Problem: Leave out the pictures and retype everything else in the records below exactly.

Data section:
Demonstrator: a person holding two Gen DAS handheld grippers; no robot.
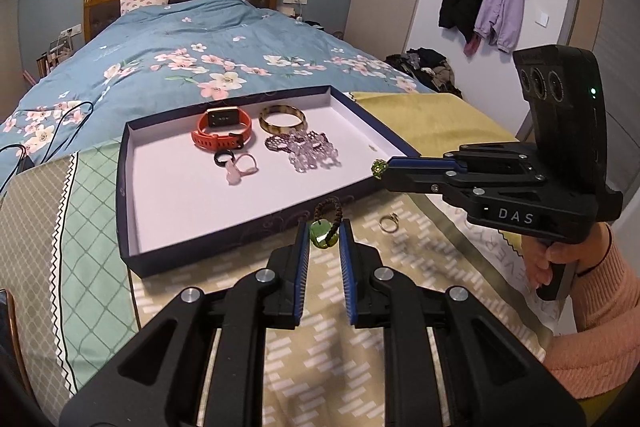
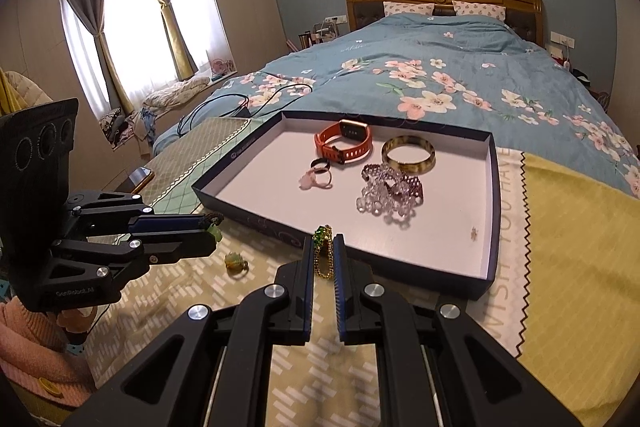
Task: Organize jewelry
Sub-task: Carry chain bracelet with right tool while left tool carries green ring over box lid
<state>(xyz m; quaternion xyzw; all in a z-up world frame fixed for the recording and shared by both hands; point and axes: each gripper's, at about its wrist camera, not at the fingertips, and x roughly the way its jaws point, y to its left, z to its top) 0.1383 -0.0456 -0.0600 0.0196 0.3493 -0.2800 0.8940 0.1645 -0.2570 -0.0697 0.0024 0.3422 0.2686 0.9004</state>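
Holding a green pendant [image 1: 323, 235] on a braided loop, left gripper [image 1: 324, 239] pinches it just before the tray [image 1: 128, 195] | right gripper [image 2: 324, 247] pinches a gold chain [image 2: 325, 263] at the tray's near wall | inside tray: watch [image 1: 222, 129], bangle [image 1: 282, 119], bead bracelets [image 1: 310, 151], rings [image 1: 236, 165] | loose ring [image 1: 389, 223] lies on cloth between grippers | bed [image 1: 180, 43] behind.

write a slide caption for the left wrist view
Left tongs grip a green pendant before the jewelry tray.
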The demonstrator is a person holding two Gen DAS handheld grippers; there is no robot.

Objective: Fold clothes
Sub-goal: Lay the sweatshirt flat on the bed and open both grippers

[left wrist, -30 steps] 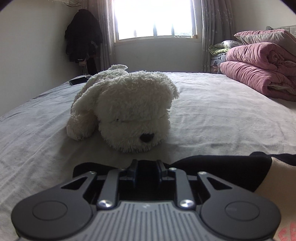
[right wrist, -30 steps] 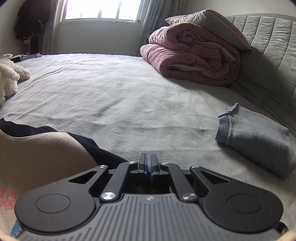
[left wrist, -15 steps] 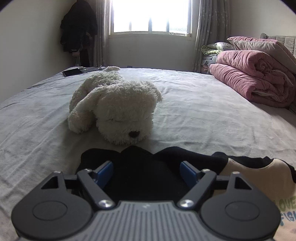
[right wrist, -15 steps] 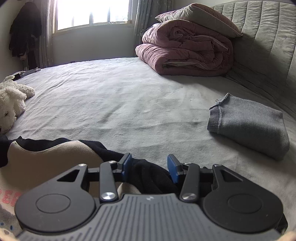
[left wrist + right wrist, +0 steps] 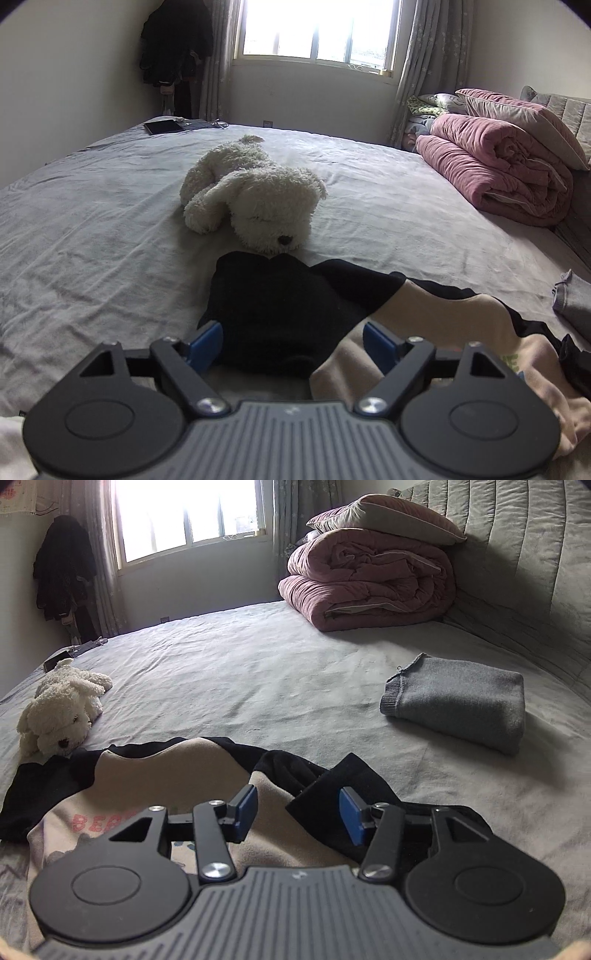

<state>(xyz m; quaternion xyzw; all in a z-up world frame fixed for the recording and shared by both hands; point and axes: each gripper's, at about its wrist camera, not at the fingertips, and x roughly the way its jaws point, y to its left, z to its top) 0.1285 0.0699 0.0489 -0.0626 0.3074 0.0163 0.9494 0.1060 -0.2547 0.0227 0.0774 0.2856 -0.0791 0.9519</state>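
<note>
A beige shirt with black sleeves and a printed front (image 5: pixel 177 775) lies on the grey bed sheet (image 5: pixel 258 672). In the left wrist view its black sleeve (image 5: pixel 273 306) spreads out ahead of my left gripper (image 5: pixel 293 349), which is open and hovers just above it, holding nothing. My right gripper (image 5: pixel 298 812) is open above the shirt's other black sleeve (image 5: pixel 343 775), which lies folded inward, and holds nothing. The shirt's lower part is hidden under both grippers.
A white plush dog (image 5: pixel 258 201) lies just beyond the left sleeve. A folded grey sweater (image 5: pixel 458 701) lies to the right. A rolled pink quilt (image 5: pixel 369 579) with a pillow on top sits by the padded headboard (image 5: pixel 517 554). A tablet (image 5: pixel 164 127) lies at the far corner.
Both grippers were shut on the shirt's black sleeves a second ago. They have opened, let go of the cloth and pulled back and up, so more of the shirt shows.
</note>
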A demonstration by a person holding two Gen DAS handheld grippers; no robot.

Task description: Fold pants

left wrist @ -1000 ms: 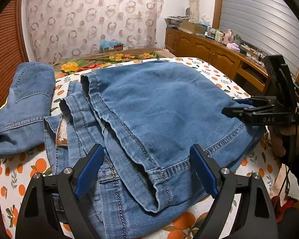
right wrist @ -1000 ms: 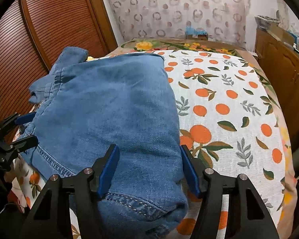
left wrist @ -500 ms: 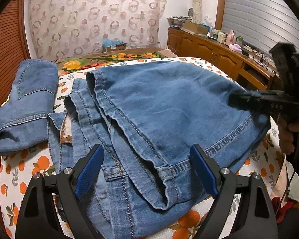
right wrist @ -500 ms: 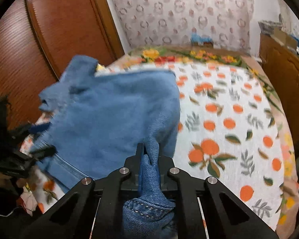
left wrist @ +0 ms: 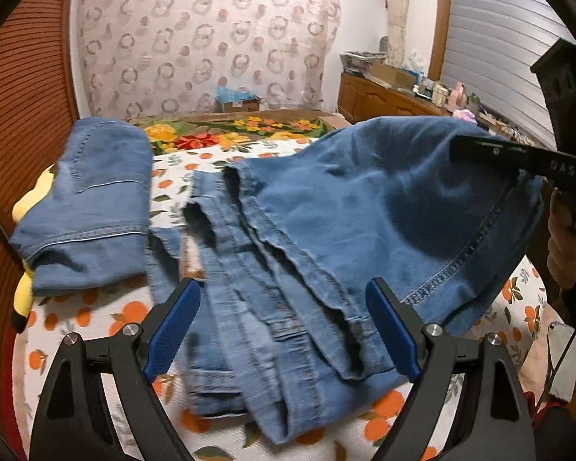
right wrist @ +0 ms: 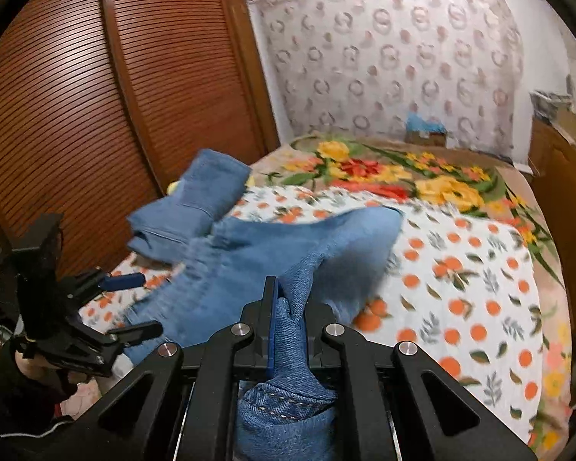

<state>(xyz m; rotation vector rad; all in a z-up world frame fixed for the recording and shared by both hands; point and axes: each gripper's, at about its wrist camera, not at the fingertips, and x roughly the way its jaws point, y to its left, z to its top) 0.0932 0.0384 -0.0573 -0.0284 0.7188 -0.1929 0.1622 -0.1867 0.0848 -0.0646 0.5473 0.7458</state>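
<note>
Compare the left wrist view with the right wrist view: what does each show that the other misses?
Left wrist only: the open left claw hanging above the waistband, and a cluttered sideboard. Right wrist only: the right claw, just closed, pinching a denim fold, and louvered doors. Both: the jeans on the orange-print sheet, and a second folded pair.

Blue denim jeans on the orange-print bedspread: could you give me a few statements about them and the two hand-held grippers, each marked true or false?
1. The right hand-held gripper is clamped on a fold of the blue denim jeans. True.
2. The left hand-held gripper is pinching the jeans too. False: its blue pads stand wide apart, gripping nothing.
3. A second, folded blue denim garment lies beside the jeans, toward the wooden slatted doors. True.
4. The white bedspread with orange fruit print is plain grey. False: it is white with oranges and leaves.
</note>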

Response:
Demonstrator: a person holding two Gen DAS handheld grippers; no robot.
Task: Organize jewelry
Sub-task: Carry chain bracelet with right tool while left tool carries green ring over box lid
<state>(xyz m; quaternion xyzw; all in a z-up world frame fixed for the recording and shared by both hands; point and axes: each gripper's, at about its wrist camera, not at the fingertips, and x roughly the way its jaws point, y to its left, z to its top) 0.1383 -0.0456 -0.0600 0.0196 0.3493 -0.2800 0.8940 0.1645 -0.2570 -0.0697 0.0024 0.3422 0.2686 0.9004</state>
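Holding a green pendant [image 1: 323, 235] on a braided loop, left gripper [image 1: 324, 239] pinches it just before the tray [image 1: 128, 195] | right gripper [image 2: 324, 247] pinches a gold chain [image 2: 325, 263] at the tray's near wall | inside tray: watch [image 1: 222, 129], bangle [image 1: 282, 119], bead bracelets [image 1: 310, 151], rings [image 1: 236, 165] | loose ring [image 1: 389, 223] lies on cloth between grippers | bed [image 1: 180, 43] behind.

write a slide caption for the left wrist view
Left tongs grip a green pendant before the jewelry tray.
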The demonstrator is a person holding two Gen DAS handheld grippers; there is no robot.

Objective: Fold clothes
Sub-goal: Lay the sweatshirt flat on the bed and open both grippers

[left wrist, -30 steps] 
[right wrist, -30 steps] 
[left wrist, -15 steps] 
[right wrist, -15 steps] 
[left wrist + right wrist, +0 steps] 

<state>(xyz m; quaternion xyzw; all in a z-up world frame fixed for the recording and shared by both hands; point and axes: each gripper's, at about its wrist camera, not at the fingertips, and x roughly the way its jaws point, y to its left, z to its top) 0.1285 0.0699 0.0489 -0.0626 0.3074 0.0163 0.9494 0.1060 -0.2547 0.0227 0.0774 0.2856 -0.0791 0.9519</state>
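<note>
A beige shirt with black sleeves and a printed front (image 5: pixel 177 775) lies on the grey bed sheet (image 5: pixel 258 672). In the left wrist view its black sleeve (image 5: pixel 273 306) spreads out ahead of my left gripper (image 5: pixel 293 349), which is open and hovers just above it, holding nothing. My right gripper (image 5: pixel 298 812) is open above the shirt's other black sleeve (image 5: pixel 343 775), which lies folded inward, and holds nothing. The shirt's lower part is hidden under both grippers.
A white plush dog (image 5: pixel 258 201) lies just beyond the left sleeve. A folded grey sweater (image 5: pixel 458 701) lies to the right. A rolled pink quilt (image 5: pixel 369 579) with a pillow on top sits by the padded headboard (image 5: pixel 517 554). A tablet (image 5: pixel 164 127) lies at the far corner.
Both grippers were shut on the shirt's black sleeves a second ago. They have opened, let go of the cloth and pulled back and up, so more of the shirt shows.
</note>
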A demonstration by a person holding two Gen DAS handheld grippers; no robot.

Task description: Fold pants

left wrist @ -1000 ms: 
right wrist @ -1000 ms: 
left wrist @ -500 ms: 
right wrist @ -500 ms: 
left wrist @ +0 ms: 
right wrist @ +0 ms: 

<state>(xyz m; rotation vector rad; all in a z-up world frame fixed for the recording and shared by both hands; point and axes: each gripper's, at about its wrist camera, not at the fingertips, and x roughly the way its jaws point, y to its left, z to its top) 0.0932 0.0384 -0.0573 -0.0284 0.7188 -0.1929 0.1622 -0.1867 0.0848 -0.0646 0.5473 0.7458</state>
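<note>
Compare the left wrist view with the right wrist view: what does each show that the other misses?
Left wrist only: the open left claw hanging above the waistband, and a cluttered sideboard. Right wrist only: the right claw, just closed, pinching a denim fold, and louvered doors. Both: the jeans on the orange-print sheet, and a second folded pair.

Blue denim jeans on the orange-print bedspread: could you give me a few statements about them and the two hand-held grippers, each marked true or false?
1. The right hand-held gripper is clamped on a fold of the blue denim jeans. True.
2. The left hand-held gripper is pinching the jeans too. False: its blue pads stand wide apart, gripping nothing.
3. A second, folded blue denim garment lies beside the jeans, toward the wooden slatted doors. True.
4. The white bedspread with orange fruit print is plain grey. False: it is white with oranges and leaves.
</note>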

This exercise has nothing more to it.